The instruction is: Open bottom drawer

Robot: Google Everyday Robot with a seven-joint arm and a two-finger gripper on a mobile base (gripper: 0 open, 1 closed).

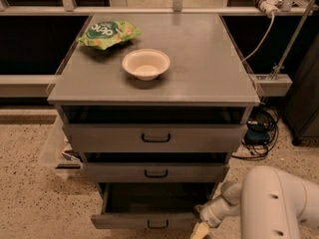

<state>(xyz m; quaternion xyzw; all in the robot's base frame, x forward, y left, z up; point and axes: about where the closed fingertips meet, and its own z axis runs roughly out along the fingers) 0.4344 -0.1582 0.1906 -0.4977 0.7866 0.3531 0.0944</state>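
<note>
The grey cabinet has three drawers. The bottom drawer (144,220) is pulled out at the lower edge of the view, its dark inside showing and its small black bar handle (157,224) at the centre of the front. My gripper (201,230) is low at the bottom right, right by the drawer's right front corner, at the end of the white arm (271,205). It is apart from the handle, to its right.
The top drawer (154,137) and middle drawer (155,173) stand slightly ajar. On the cabinet top (209,63) sit a white bowl (146,63) and a green snack bag (107,33). Cables (259,128) lie right of the cabinet, a clear bin (55,151) to its left.
</note>
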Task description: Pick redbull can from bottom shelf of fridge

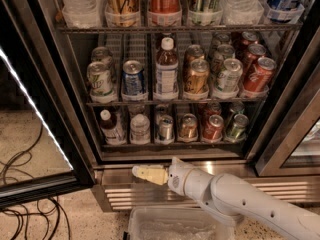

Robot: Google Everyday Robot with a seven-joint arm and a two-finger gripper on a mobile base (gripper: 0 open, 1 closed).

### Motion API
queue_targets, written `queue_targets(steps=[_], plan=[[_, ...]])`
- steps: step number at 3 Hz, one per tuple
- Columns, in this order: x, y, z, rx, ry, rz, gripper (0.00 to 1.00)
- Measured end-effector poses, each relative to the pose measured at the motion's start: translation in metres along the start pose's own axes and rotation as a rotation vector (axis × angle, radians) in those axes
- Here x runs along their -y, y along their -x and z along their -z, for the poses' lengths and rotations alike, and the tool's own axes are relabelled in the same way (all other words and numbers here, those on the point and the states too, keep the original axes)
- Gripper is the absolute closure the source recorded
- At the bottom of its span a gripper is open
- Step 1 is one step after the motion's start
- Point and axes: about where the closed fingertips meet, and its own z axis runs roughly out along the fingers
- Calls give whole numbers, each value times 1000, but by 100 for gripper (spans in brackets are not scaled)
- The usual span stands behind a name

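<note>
Approach step: my gripper (139,172) sits bottom centre, under the bottom shelf (170,145), grip state unreadable; next, rise to the redbull can (165,128).

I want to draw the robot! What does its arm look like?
The arm is smooth, white and rounded, like fat tubes joined together, with tiny dark dots. Its end effector, in front of the steel base grille, is pale yellow.
</note>
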Motion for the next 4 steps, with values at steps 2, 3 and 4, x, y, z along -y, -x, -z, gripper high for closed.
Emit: queue_targets(steps=[2,3,4], plan=[[16,13,-22,55,-51,63,0],[28,25,-23,128,-141,139,0],[39,34,-19,187,-207,187,0]])
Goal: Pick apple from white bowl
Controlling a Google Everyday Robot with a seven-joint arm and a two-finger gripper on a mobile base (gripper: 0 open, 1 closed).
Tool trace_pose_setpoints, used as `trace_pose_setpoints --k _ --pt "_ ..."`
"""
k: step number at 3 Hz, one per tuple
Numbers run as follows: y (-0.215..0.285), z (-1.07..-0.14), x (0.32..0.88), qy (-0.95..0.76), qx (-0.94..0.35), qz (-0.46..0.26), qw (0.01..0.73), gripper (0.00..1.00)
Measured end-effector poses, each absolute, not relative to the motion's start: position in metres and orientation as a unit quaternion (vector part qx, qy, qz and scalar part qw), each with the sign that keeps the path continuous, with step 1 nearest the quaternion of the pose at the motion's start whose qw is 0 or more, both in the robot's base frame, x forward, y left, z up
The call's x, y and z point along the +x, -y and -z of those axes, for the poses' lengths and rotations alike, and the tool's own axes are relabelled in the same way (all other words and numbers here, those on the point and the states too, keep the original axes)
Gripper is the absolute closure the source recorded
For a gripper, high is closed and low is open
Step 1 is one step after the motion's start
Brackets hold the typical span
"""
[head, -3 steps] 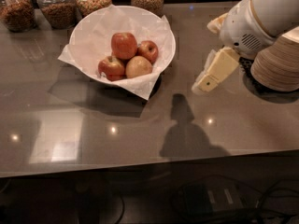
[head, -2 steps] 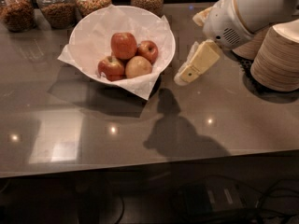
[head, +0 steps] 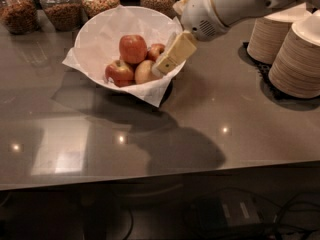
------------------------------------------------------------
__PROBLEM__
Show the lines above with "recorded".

__RESULT FOR THIS EXERCISE__
- Gripper is the absolute closure the source recorded
Gripper is the absolute closure the source recorded

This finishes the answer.